Most obviously, this problem is function of the sequel, designed to redeliver what you already know. It’s also a result of the franchise’s crushing success, not to mention the crushing success of comic book movies and merchandise more generally. You know what’s coming because you’ve been here before, in various forms. You’ve been subjected to the buzzy campaigns, the interviews, and the rumors. You’ve heard about the money, the effects, and the contracts. Really, is there anything you don’t know about The Avengers, even if you’re just a casual consumer, not particularly invested in either the Marvel conglomerate or the Whedonverse?
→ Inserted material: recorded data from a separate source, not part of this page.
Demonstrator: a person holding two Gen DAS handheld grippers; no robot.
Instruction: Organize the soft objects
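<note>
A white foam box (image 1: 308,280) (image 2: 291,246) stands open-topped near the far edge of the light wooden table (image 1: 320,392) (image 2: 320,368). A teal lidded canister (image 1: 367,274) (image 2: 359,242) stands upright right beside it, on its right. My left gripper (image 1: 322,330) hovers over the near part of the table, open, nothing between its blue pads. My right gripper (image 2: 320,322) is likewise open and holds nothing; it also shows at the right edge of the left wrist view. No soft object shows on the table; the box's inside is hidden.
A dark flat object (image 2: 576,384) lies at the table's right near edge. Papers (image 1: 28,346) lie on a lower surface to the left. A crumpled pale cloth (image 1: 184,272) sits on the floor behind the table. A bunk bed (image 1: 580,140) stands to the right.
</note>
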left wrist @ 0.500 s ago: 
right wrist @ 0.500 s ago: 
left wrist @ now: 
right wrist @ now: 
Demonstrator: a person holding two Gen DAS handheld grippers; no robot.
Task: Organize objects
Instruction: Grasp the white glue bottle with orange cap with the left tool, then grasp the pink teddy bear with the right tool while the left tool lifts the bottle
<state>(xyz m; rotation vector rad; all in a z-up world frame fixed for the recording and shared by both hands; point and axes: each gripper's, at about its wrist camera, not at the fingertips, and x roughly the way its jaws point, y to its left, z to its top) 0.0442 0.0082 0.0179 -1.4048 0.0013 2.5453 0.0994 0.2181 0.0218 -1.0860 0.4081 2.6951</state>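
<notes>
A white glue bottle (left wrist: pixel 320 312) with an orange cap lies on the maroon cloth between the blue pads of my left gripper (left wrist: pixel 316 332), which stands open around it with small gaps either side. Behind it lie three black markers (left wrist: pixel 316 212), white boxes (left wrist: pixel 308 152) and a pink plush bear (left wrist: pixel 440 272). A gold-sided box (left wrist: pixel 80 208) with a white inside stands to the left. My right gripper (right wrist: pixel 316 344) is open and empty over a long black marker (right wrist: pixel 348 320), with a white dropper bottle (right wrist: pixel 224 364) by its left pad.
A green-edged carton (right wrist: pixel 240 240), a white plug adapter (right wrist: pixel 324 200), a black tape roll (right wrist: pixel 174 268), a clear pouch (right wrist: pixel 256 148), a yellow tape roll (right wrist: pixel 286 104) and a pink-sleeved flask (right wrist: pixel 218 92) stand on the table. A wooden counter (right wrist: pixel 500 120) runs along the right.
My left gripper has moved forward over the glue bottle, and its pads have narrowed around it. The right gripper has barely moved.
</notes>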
It’s impossible to imagine, in other words, how Harry Dean Stanton’s security guard looks at the world — which is why the brief pause he occasions is so welcome. Amid the hubbub and the repetition and the raucous predictability of the franchise, this “weird little scene” raises the possibility of something else. It reminds you why the superheroes might have once seemed so appealing, as they walked (or flew over) an earth that looked like yours, and not a New York remade to be destroyed by alien wormy things and decimated by super-bodies crashing into it. The scene reminds you of what makes superheroes familiar rather than so utterly strange, their vulnerability and their awkwardness, their fundamental alienation and their inclination to community. You expect all that. You might not expect Harry Dean Stanton.